* DIRECTIONS FOR THIS TASK
Where a line of the entries holds the string "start", copy that line.

# # # #

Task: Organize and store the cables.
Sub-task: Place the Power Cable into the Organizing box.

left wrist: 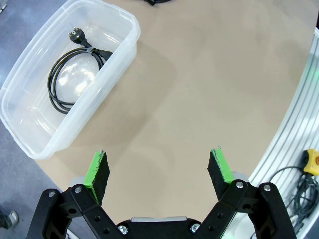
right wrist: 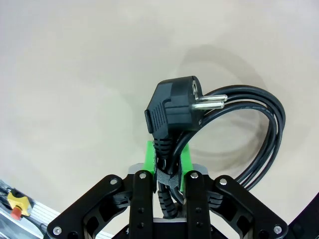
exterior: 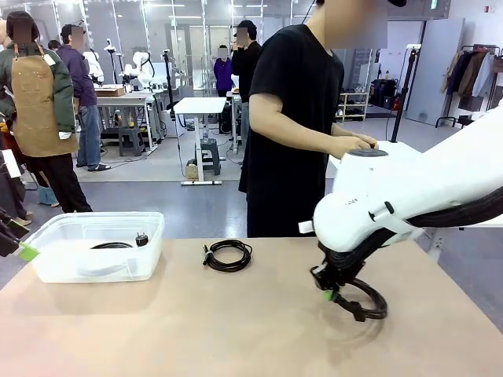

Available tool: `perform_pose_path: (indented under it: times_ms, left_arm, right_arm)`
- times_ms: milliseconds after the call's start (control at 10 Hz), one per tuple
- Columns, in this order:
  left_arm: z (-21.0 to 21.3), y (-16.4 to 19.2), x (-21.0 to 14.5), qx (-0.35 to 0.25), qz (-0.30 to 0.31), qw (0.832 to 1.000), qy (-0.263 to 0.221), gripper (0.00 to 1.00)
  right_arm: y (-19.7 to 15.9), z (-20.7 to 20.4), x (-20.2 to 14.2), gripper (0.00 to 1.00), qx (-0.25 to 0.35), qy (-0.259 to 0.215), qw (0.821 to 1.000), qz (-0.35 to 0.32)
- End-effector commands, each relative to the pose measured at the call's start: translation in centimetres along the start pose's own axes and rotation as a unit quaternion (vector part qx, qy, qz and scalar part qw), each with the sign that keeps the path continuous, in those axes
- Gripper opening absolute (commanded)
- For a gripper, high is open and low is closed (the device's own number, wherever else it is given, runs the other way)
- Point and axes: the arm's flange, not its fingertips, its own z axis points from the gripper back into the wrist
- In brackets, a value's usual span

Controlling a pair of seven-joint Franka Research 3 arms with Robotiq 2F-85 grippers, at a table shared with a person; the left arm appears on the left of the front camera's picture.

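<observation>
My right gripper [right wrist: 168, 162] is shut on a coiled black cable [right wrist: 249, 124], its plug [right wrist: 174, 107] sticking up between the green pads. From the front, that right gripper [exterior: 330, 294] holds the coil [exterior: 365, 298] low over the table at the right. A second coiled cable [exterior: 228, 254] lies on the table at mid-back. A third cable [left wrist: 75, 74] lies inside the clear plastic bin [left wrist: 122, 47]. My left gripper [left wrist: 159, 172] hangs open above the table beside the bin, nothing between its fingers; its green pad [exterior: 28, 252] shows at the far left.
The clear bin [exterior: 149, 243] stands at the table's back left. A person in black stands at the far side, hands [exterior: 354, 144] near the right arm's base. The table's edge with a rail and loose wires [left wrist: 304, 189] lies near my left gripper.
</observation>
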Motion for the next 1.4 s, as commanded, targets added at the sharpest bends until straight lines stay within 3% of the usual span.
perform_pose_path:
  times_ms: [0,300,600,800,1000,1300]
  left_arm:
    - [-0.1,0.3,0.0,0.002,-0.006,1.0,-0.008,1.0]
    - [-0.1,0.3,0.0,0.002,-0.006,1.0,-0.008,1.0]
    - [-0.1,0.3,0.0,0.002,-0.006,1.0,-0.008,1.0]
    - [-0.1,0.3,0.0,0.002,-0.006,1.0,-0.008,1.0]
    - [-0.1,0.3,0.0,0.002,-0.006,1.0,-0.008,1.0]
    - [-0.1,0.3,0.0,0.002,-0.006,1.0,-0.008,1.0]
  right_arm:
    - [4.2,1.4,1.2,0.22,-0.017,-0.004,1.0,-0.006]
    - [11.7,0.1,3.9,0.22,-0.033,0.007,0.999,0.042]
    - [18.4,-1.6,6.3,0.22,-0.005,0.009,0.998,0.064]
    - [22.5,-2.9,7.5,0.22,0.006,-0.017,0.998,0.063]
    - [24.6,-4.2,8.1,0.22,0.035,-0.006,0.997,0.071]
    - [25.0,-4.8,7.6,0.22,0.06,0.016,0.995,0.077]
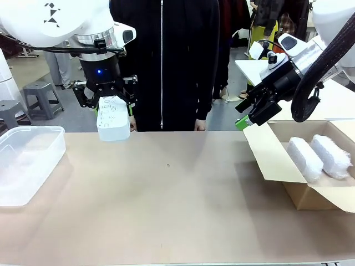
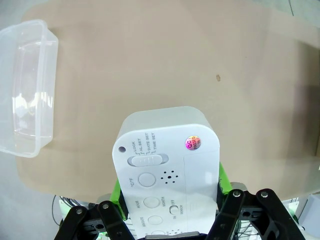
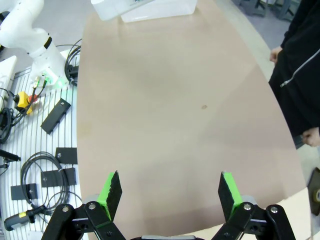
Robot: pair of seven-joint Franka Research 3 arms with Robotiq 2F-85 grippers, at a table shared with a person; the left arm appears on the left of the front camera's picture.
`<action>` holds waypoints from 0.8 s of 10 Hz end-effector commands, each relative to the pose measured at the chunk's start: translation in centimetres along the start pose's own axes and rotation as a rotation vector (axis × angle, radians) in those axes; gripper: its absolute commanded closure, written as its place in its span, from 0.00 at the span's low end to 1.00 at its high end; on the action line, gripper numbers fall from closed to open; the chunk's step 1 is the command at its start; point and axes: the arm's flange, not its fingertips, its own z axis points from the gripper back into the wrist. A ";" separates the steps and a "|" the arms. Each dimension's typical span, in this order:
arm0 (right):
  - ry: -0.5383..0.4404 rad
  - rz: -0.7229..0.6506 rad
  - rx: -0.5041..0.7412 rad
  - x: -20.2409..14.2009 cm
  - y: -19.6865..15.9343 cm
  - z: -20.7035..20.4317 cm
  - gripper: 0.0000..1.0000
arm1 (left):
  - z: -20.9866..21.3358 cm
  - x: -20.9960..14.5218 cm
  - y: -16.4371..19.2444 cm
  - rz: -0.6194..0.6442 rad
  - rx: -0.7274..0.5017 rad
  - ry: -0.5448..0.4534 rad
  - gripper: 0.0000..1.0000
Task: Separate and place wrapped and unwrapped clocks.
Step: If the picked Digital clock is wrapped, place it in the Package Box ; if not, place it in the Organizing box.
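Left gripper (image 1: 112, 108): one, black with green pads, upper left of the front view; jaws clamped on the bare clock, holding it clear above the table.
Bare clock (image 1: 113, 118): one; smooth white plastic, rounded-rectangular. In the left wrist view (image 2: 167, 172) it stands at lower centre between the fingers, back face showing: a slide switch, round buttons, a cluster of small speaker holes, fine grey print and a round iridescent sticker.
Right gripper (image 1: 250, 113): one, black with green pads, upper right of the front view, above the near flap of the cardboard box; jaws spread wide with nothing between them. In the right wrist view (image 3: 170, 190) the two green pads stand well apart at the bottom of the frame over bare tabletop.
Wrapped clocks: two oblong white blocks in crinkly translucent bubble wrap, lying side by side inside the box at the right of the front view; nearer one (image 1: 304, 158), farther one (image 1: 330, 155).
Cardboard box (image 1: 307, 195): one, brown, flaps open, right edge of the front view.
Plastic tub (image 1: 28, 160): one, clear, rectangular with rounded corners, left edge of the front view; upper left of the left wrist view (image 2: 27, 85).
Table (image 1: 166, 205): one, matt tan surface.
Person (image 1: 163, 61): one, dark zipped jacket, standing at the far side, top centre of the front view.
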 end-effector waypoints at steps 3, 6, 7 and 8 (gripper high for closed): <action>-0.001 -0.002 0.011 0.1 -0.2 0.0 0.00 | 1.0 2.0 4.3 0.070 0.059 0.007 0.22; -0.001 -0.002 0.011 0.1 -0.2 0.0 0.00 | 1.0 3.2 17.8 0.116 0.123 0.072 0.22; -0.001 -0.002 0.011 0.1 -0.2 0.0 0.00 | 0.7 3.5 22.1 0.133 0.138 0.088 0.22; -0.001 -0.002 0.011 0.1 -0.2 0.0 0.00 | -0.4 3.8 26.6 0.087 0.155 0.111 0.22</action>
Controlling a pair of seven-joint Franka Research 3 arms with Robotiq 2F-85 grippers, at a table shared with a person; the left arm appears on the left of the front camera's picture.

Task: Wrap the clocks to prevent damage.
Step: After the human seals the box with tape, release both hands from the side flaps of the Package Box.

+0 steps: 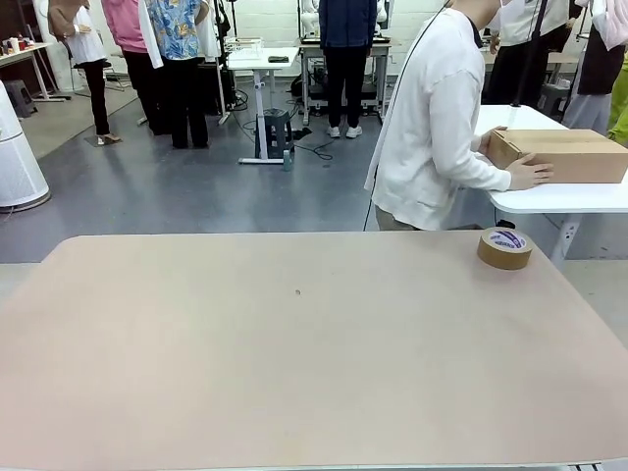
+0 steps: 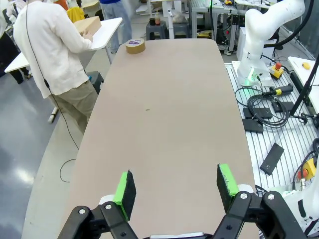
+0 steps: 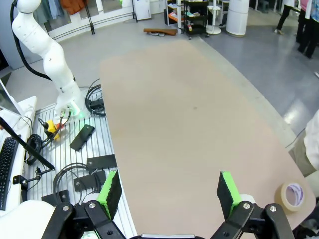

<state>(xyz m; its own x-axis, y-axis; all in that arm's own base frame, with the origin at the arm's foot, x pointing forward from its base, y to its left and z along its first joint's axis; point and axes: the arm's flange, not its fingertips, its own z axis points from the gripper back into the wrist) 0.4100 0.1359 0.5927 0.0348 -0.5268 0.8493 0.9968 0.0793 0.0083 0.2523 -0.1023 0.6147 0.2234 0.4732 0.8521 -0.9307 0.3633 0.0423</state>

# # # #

* RESULT OF THIS TASK
- times_ms: milliseconds after the call's start (control at 10 Hz), one per tuple
- End-effector commands, each relative to the pose measured at the call's start: translation in centimetres along the start pose's own axes and rotation as a unit quaternion (vector part qx, qy, qz and scalar part qw), each with the sign that keeps the path continuous, in those axes
`<action>` holds waypoints from 0.8 s of 10 Hz end-effector commands, each relative to the pose measured at the chunk's start: translation in centimetres along the start pose's own axes and rotation as a rotation vector (axis × angle, radians) in those axes; gripper: its absolute commanded closure, written as its place in its span, from 0.00 at the span's low end to 1.00 at its high end; on the action line, gripper numbers fall from closed to open; the chunk's step 1 is the command at its start; point and axes: the arm's flange, not its fingertips, its own z axis points from the gripper back into the wrist. A ";" separates the steps and a "|" the arms. Each dimension's typical span, in this order:

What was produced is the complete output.